今回は1.5 mL微量遠心チューブについてです。このチューブもサイズ、形状がほぼ統一されたものが各社から販売されているため、どちらのラボでも非常によく使用されていますが、このチューブに関して次のようなご質問が寄せられました。
「微量高速遠心機を使用してナノ粒子の遠心分離をしていますが、チューブの側面に粒子が付着してしまい困っています。何か良い解決手段はありませんか?」というものでした。
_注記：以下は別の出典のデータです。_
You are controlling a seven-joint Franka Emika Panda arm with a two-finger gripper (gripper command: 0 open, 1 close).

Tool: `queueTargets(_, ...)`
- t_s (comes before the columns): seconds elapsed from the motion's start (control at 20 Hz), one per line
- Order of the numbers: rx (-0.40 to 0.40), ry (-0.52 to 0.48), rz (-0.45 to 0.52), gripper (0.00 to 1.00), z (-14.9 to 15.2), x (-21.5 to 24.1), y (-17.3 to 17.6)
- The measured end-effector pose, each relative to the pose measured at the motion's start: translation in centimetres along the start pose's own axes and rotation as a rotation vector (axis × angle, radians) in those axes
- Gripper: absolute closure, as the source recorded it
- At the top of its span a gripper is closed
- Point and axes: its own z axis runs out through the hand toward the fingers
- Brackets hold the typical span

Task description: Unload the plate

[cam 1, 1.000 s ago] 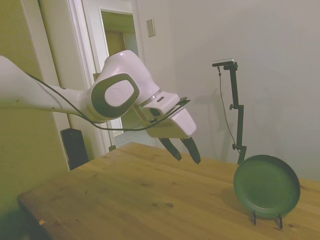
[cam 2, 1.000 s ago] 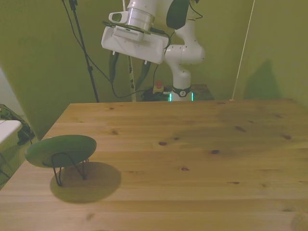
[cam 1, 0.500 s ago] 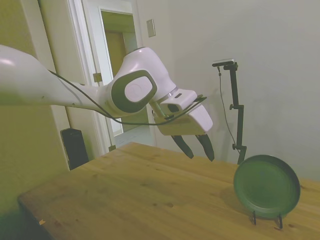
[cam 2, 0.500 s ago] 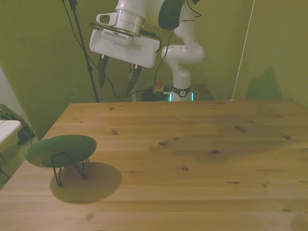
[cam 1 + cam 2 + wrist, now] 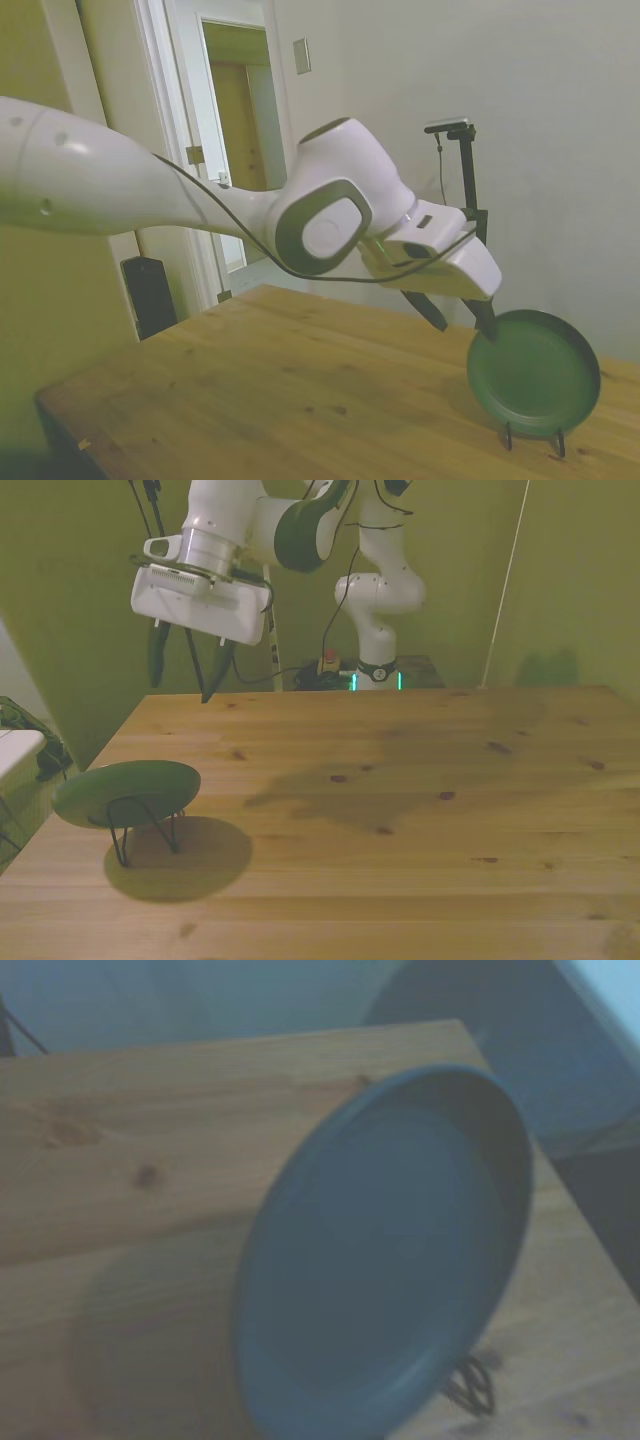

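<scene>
Right now the plate point(image 5: 533, 372) point(image 5: 127, 792) point(image 5: 385, 1250) is dark green and round, and it leans tilted on a thin black wire stand point(image 5: 533, 437) point(image 5: 140, 828) near one corner of the wooden surface point(image 5: 300, 400) point(image 5: 400, 810). From the side you see its full round face, but from the front it looks like a flat oval, because you see it nearly edge-on. Most of the wire stand is hidden behind the plate; only its little feet and a loop show. Up close in the wrist view, the plate is blurry and its lower edge is cut off by the frame, with just a bit of dark wire peeking out beside it. The gripper point(image 5: 458, 315) point(image 5: 184, 668) hangs in the air above the surface and holds nothing. Its jaws are spread apart. In the side view one dark finger seems to reach the plate's top rim, but I cannot tell if it touches. In the front view the gripper is clearly higher and farther back than the plate.
</scene>
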Motion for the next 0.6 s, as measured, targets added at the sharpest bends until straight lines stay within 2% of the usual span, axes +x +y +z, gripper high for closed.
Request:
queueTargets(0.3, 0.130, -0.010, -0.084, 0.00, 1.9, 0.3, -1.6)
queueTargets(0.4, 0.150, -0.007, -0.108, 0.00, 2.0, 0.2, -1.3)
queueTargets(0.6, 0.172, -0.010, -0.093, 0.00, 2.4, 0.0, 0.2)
これまでにお話してきたように、固定角ロータでの遠心沈降中の粒子の動きは、初めは遠心力方向に移動し、次にチューブ側面に沿ってチューブの底に集まります。この時吸着性の強い粒子の場合は、一部の粒子が側面に付着したままになってしまうのです。
遠心力![]()
図1 固定角ロータで1.5mL微量遠心チューブを遠心した時の付着とペレットの位置
このような場合にもスウィングロータを使用すれば、チューブ側面に付着する粒子を最小限にすることが可能です。ところが、1.5mL微量遠心チューブ用の高速(15,000rpm程度)スウィングロータが存在することがあまり知られていないのです。
スウィングロータSX241.5
使用遠心機:AllegraX-30R
最高回転数:14,000 rpm(16,244 ×g)
容量:1.5 mL × 24本
遠心力
図2 スウィングロータで1.5mL微量遠心チューブを遠心したときには、付着を最小限に抑えることができます。
他のクラスの遠心機(特に超遠心機)の場合には、本来スウィングロータで遠心した方が理に適っている場合であっても、g-forceが足りない場合や、または本数が足りないために固定角ロータを使用しなければならないことがありました。しかし、1.5mL微量遠心チューブ用の場合、スィングロータはg-force、本数ともに固定角ロータと差がほとんどないので、もっと活用していただきたいロータなのです。